Sementara, di belahan bumi lain sana, hiduplah seorang Yahudi yang memiliki anak laki-laki. Si Yahudi ini, selain kaya juga memiliki jabatan mentereng.
Ketika Abu Hanifah sudah bertatap muka dengan si pembenci Utsman, ia berkata, “Seorang Yahudi yang kaya raya dan berpangkat itu ingin melamar anak perempuanmu untuk dinikahkah dengan anak laki-lakinya.”

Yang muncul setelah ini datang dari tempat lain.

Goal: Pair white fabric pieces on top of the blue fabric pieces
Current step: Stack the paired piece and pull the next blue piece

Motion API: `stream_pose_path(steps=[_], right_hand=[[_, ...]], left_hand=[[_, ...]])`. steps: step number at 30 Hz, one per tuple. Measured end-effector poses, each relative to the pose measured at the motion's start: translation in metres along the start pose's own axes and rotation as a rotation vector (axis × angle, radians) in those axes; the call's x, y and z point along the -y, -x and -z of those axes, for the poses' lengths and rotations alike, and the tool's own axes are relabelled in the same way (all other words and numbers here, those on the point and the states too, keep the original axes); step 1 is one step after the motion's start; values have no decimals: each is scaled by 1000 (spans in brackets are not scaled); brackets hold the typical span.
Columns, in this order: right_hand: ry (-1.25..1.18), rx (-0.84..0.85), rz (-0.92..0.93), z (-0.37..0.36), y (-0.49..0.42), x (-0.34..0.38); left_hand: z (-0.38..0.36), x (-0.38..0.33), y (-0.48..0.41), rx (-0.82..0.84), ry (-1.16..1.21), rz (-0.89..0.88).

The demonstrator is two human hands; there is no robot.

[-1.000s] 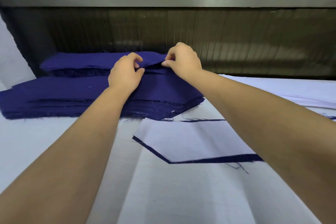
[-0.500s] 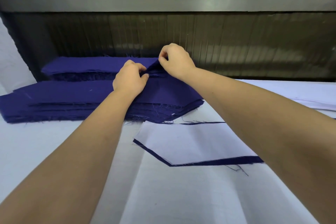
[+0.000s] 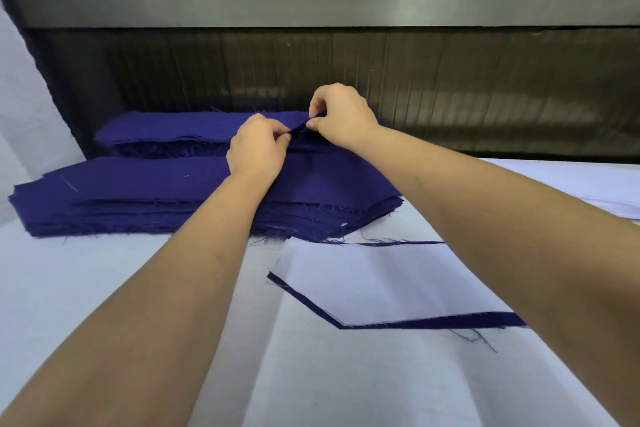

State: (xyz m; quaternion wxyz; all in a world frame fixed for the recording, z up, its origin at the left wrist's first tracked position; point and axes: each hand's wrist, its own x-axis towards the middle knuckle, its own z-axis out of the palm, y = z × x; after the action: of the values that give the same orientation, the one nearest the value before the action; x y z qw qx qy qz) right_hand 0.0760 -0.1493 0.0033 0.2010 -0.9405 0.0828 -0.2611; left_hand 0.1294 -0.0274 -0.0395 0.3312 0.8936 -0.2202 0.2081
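A thick stack of blue fabric pieces point(image 3: 138, 194) lies on the white table, with a second blue stack point(image 3: 166, 130) behind it. My left hand point(image 3: 258, 149) and my right hand point(image 3: 343, 116) meet at the far edge of the near stack, each pinching the top blue piece's edge point(image 3: 301, 133) between thumb and fingers. In front of the stack lies a white fabric piece point(image 3: 384, 284) on top of a blue piece point(image 3: 433, 322) whose border shows along its left and near sides.
A white cloth covers the table point(image 3: 104, 288). More white fabric pieces point(image 3: 609, 198) lie at the right edge. A dark ribbed panel point(image 3: 450, 90) under a metal rail point(image 3: 311, 0) closes off the back. A white wall surface point(image 3: 24, 107) stands at the left.
Both hands have drawn closer together at the stack's far edge, and the pinched blue edge is bunched up a little between them. The paired piece in front has not moved.
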Motion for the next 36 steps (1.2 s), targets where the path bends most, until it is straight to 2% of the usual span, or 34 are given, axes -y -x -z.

Mendengar lamaran yang disampaikan langsung oleh Abu Hanifah ini, si laki-laki pembenci Utsman menjadi panas dingin. Antara sedih, cemas, dan marah, semuanya jadi satu. Tubuhnya pun sampai gemetaran. Ia sangat tidak menyangka atas apa yang diucapkan seorang Abu Hanifah barusan.

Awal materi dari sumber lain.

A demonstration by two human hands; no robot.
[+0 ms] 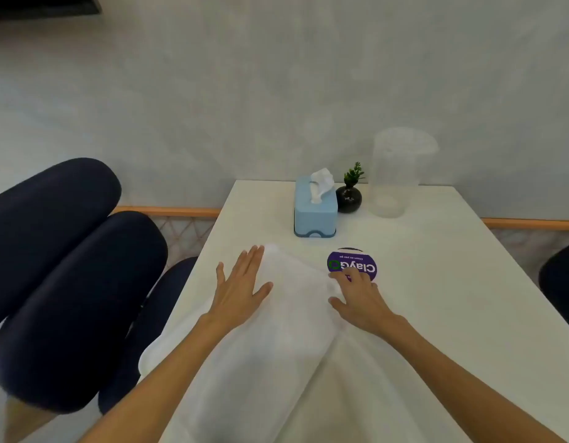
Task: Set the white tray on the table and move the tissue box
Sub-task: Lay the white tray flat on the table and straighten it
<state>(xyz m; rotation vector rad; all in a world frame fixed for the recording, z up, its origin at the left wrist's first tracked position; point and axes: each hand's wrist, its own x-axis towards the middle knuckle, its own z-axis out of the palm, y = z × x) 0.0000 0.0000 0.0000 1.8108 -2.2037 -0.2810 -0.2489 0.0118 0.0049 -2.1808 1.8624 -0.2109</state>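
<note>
While both hands, left [238, 284] and right [356, 294], lie spread on the white tray [264, 346], tissue [321, 183] tops the tissue box [315, 212].

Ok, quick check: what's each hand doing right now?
Left hand: open, flat against the white tray, gripping nothing.
Right hand: open, fingers spread at the tray's right edge, over the purple sticker; no grip visible.

Place: you look to be in a café or canteen seating area.
Table [436, 266]: white, centre frame, with a round "Clean as you go" sticker [352, 263].
Seating: padded navy chairs [69, 266], left.
Tabletop: tissue box [315, 207], small potted plant [350, 193].
</note>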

“Wahai imam besar umat Islam, bagaimana ini, masak anak perempuan dari seorang muslim dilamar oleh laki-laki anak seorang Yahudi. Bagaimana mungkin?” tanya si pembenci tak percaya.

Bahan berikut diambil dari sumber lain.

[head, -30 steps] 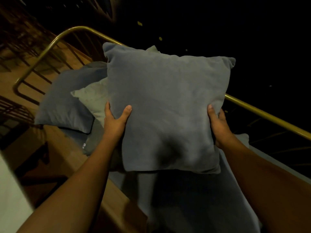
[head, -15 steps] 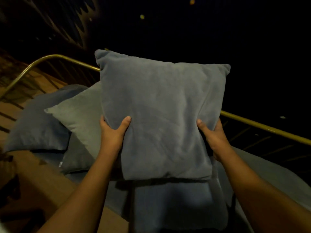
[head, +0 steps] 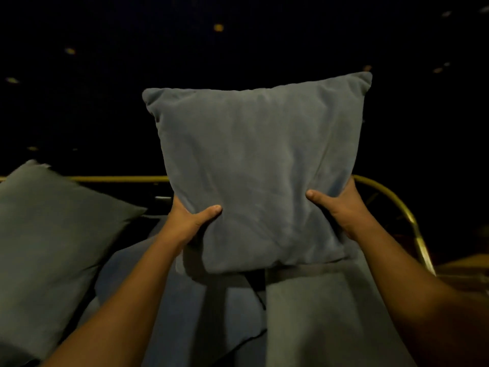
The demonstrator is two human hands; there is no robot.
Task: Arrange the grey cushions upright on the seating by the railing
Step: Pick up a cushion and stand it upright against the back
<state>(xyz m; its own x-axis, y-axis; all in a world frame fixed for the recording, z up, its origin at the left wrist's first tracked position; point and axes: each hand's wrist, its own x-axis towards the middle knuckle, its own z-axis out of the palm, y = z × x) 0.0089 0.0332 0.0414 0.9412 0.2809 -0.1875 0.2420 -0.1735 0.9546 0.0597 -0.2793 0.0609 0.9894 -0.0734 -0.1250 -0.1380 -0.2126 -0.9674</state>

Abu Hanifah tak menjawab pertanyaan yang diajukan laki-laki ini. Namun ia justru membalasnya dengan sebuah pertanyan juga.
“Subhanallah, engkau tidak memperbolehkan dan tidak merestui anak perempuanmu dinikahi anak seorang Yahudi,” kata Abu Hanifah.
“Lantas, bagaimana mungkin engkau memperbolehkan dan merestui anak perempuan Nabi dinikahi oleh seorang Yahudi?” kata Abu Hanifah menambahkan.
(Seorang Yahudi yanng dimaksud oleh Abu Hanifah tentu saja adalah Utsman bin ‘Affan. Tentu, kita bisa memahami bahwa apa yang dikatakannya ini adalah kalimat sindiran kepada laki-laki pembenci Utsman itu).
Si pembenci sayyidina Utsman bin ‘Affan ini pun akhirnya sadar. Ia mengakui bahwa ia telah salah dalam berakidah. Akhirnya, ia pun kembali ke akidah yang benar dan tidak lagi memusuhi Utsman. Alhamdulillah.
Dari kisah yang termaktub dalam kitab Tadzkirah al-Auliya’ karangan Fariduddin al-Attar di atas kita bisa belajar banyak hal. Salah satunya adalah tentang keharusan seorang juru dakwah (ulama, dai, ustadz, dan yang lainnya) untuk memiiki argumentasi ilmiah dan kemampuan menyampaikannya dengan bahasa yang mudah diterima obyek dakwah.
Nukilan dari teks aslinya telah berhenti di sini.